- **PROBLEM STATEMENT**: Quote the whole listing verbatim.
····················
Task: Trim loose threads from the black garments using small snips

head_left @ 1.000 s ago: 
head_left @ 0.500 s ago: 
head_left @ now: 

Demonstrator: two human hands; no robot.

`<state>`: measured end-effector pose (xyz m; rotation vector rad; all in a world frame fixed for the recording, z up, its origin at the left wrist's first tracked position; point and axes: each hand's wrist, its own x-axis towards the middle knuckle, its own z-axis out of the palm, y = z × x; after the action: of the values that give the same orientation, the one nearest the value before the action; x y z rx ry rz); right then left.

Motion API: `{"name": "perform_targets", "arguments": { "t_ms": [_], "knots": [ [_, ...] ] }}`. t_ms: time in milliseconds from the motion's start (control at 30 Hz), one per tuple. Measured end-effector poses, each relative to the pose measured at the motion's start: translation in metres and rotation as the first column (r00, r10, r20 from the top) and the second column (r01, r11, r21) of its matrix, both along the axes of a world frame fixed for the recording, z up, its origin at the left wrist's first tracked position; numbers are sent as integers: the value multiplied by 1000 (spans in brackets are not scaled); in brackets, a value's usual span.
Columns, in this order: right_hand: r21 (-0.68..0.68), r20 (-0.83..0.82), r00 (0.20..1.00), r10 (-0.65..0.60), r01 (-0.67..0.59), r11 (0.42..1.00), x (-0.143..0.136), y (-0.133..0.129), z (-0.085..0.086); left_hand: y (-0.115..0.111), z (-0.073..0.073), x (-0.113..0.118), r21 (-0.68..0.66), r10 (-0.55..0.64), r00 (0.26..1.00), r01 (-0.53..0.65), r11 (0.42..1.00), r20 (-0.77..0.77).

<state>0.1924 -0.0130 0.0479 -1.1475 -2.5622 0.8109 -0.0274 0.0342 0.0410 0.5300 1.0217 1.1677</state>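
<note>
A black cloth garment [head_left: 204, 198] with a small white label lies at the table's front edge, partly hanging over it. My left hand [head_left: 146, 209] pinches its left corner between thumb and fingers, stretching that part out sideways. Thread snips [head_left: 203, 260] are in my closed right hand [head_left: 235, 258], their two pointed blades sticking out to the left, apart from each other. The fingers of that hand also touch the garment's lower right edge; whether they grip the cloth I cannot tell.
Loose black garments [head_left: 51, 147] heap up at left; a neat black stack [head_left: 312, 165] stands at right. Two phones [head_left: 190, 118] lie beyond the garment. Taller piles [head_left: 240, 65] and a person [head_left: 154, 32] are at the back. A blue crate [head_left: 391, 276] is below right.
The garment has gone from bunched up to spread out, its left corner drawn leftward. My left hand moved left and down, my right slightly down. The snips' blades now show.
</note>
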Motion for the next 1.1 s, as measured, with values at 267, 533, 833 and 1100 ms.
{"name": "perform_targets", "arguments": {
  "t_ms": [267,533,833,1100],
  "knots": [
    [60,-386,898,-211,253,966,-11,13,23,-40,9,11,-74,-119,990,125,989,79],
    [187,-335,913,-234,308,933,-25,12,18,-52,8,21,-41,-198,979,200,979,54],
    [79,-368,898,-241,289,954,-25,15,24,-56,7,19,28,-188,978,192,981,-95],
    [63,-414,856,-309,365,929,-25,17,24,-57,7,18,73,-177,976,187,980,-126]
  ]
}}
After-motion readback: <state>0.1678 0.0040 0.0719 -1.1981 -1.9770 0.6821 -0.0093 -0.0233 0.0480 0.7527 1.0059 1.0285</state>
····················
- **ANSWER AREA**:
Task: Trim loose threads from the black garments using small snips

head_left @ 1.000 s ago: 
head_left @ 0.500 s ago: 
head_left @ now: 

Demonstrator: two human hands; no robot.

`<state>`: measured end-effector pose (xyz m; rotation vector rad; all in a world frame fixed for the recording, z up, its origin at the left wrist's first tracked position; point and axes: each hand's wrist, its own x-axis towards the middle knuckle, its own z-axis out of the palm, y = z × x; after the action: of the values that give the same orientation, the one nearest the value before the action; x y z rx ry rz); right then left.

Motion API: `{"name": "perform_targets", "arguments": { "t_ms": [_], "knots": [ [_, ...] ] }}`. t_ms: time in milliseconds from the motion's start (control at 30 Hz), one per tuple. Measured end-effector poses, each relative to the pose measured at the motion's start: translation in metres and rotation as the first column (r00, r10, r20 from the top) and the second column (r01, r11, r21) of its matrix, both along the axes of a world frame fixed for the recording, z up, its origin at the left wrist's first tracked position; numbers are sent as integers: the value multiplied by 1000 (spans in brackets are not scaled); in brackets, a value's usual span.
Columns, in this order: right_hand: r21 (-0.68..0.68), r20 (-0.83..0.82), r00 (0.20..1.00), r10 (-0.65..0.60), r01 (-0.67..0.59), r11 (0.42..1.00), x (-0.143..0.136), y (-0.133..0.129), z (-0.085..0.086); left_hand: y (-0.115..0.111), z (-0.073..0.073), x (-0.113..0.118), r21 (-0.68..0.66), r10 (-0.55..0.64), r00 (0.26..1.00), r01 (-0.53..0.65), r11 (0.42..1.00), r20 (-0.77..0.77).

<state>0.1924 -0.0130 0.0479 -1.1475 -2.5622 0.8109 -0.0274 0.0342 0.0410 0.5300 1.0217 1.1677</state>
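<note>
A black cloth garment [head_left: 204, 198] with a small white label lies at the table's front edge, partly hanging over it. My left hand [head_left: 146, 209] pinches its left corner between thumb and fingers, stretching that part out sideways. Thread snips [head_left: 203, 260] are in my closed right hand [head_left: 235, 258], their two pointed blades sticking out to the left, apart from each other. The fingers of that hand also touch the garment's lower right edge; whether they grip the cloth I cannot tell.
Loose black garments [head_left: 51, 147] heap up at left; a neat black stack [head_left: 312, 165] stands at right. Two phones [head_left: 190, 118] lie beyond the garment. Taller piles [head_left: 240, 65] and a person [head_left: 154, 32] are at the back. A blue crate [head_left: 391, 276] is below right.
The garment has gone from bunched up to spread out, its left corner drawn leftward. My left hand moved left and down, my right slightly down. The snips' blades now show.
</note>
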Motion for the next 1.1 s, as measured, with values at 267, 533, 833 and 1100 ms.
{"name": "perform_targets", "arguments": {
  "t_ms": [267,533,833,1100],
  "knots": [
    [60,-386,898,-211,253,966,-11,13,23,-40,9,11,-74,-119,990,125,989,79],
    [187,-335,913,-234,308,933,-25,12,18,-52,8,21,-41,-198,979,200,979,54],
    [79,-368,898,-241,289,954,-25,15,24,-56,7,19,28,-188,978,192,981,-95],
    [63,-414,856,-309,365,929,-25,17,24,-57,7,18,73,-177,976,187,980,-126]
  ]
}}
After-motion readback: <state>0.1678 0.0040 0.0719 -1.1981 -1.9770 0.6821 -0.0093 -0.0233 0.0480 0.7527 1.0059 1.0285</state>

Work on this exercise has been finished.